Assigned task | The listing below is to be reproduced in full, character for character.
↓
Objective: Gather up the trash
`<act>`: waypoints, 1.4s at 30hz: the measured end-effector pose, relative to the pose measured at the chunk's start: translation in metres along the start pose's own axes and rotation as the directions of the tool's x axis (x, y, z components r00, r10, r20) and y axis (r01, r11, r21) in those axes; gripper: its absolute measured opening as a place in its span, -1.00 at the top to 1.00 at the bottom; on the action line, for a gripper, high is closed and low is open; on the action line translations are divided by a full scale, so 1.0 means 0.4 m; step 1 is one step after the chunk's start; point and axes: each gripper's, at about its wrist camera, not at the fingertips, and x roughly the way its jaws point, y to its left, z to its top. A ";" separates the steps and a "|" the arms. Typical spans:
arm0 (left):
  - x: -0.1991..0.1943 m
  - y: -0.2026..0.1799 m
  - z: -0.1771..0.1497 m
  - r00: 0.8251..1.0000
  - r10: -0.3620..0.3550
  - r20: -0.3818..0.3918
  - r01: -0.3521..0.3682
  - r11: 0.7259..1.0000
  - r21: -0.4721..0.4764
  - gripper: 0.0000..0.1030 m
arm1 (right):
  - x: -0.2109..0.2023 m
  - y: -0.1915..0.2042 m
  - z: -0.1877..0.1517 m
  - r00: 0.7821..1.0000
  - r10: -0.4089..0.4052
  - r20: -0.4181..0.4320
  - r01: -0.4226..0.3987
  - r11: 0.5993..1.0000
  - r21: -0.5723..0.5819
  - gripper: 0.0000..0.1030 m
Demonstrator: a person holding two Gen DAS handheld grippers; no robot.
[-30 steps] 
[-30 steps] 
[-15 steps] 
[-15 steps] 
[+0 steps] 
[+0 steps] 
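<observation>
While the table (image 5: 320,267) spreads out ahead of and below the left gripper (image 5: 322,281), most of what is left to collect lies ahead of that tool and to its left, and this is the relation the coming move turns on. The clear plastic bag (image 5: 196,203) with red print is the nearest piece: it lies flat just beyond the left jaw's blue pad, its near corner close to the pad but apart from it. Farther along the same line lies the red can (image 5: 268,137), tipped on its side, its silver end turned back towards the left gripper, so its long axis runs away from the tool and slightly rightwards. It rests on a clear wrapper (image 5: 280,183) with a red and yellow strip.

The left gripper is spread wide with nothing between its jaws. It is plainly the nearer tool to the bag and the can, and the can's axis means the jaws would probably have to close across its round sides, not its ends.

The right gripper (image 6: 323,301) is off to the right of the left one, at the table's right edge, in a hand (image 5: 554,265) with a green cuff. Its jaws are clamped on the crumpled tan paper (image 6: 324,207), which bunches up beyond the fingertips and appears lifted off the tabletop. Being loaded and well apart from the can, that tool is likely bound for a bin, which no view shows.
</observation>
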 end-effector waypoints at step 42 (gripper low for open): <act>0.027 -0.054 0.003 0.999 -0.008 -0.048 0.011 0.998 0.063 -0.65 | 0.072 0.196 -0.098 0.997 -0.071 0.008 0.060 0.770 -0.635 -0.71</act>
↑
Result of the exercise |
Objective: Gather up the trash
`<act>`: waypoints, 1.4s at 30hz: the measured end-effector pose, relative to the pose measured at the chunk's start: translation in metres along the start pose's own axes and rotation as the directions of the tool's x axis (x, y, z components r00, r10, r20) and y axis (r01, r11, r21) in those axes; gripper: its absolute measured opening as a place in its span, -1.00 at the top to 1.00 at the bottom; on the action line, for a gripper, high is closed and low is open; on the action line translations are divided by a full scale, so 1.0 means 0.4 m; step 1 is one step after the chunk's start; point and axes: each gripper's, at about its wrist camera, not at the fingertips, and x roughly the way its jaws point, y to its left, z to its top. A ";" separates the steps and a "|" the arms. Typical spans:
arm0 (left):
  - x: -0.1991..0.1943 m
  - y: -0.2026..0.1799 m
  - z: -0.1771..0.1497 m
  - r00: 0.8251..1.0000
  - r10: -0.3620..0.3550
  - r20: -0.3818..0.3918
  - r01: -0.3521..0.3682
  - r11: 0.7259..1.0000
  - r21: -0.4721..0.4764
  - gripper: 0.0000..0.1030 m
arm1 (right):
  - x: -0.2109..0.2023 m
  - y: -0.1915..0.2042 m
  - z: -0.1877..0.1517 m
  - r00: 0.7821..1.0000
  - r10: -0.4089..0.4052
  - r20: -0.4181..0.4320
  - r01: -0.4226..0.3987
  - r11: 0.5993..1.0000
  - r21: -0.5723..0.5819
  - gripper: 0.0000..0.1030 m
Demonstrator: a person holding two Gen DAS handheld grippers; no robot.
[-30 steps] 
[-30 steps] 
[-15 steps] 
[-15 steps] 
[+0 steps] 
[+0 steps] 
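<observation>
While the table (image 5: 320,267) spreads out ahead of and below the left gripper (image 5: 322,281), most of what is left to collect lies ahead of that tool and to its left, and this is the relation the coming move turns on. The clear plastic bag (image 5: 196,203) with red print is the nearest piece: it lies flat just beyond the left jaw's blue pad, its near corner close to the pad but apart from it. Farther along the same line lies the red can (image 5: 268,137), tipped on its side, its silver end turned back towards the left gripper, so its long axis runs away from the tool and slightly rightwards. It rests on a clear wrapper (image 5: 280,183) with a red and yellow strip.

The left gripper is spread wide with nothing between its jaws. It is plainly the nearer tool to the bag and the can, and the can's axis means the jaws would probably have to close across its round sides, not its ends.

The right gripper (image 6: 323,301) is off to the right of the left one, at the table's right edge, in a hand (image 5: 554,265) with a green cuff. Its jaws are clamped on the crumpled tan paper (image 6: 324,207), which bunches up beyond the fingertips and appears lifted off the tabletop. Being loaded and well apart from the can, that tool is likely bound for a bin, which no view shows.
</observation>
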 end-effector waypoints at step 42 (gripper low for open): <act>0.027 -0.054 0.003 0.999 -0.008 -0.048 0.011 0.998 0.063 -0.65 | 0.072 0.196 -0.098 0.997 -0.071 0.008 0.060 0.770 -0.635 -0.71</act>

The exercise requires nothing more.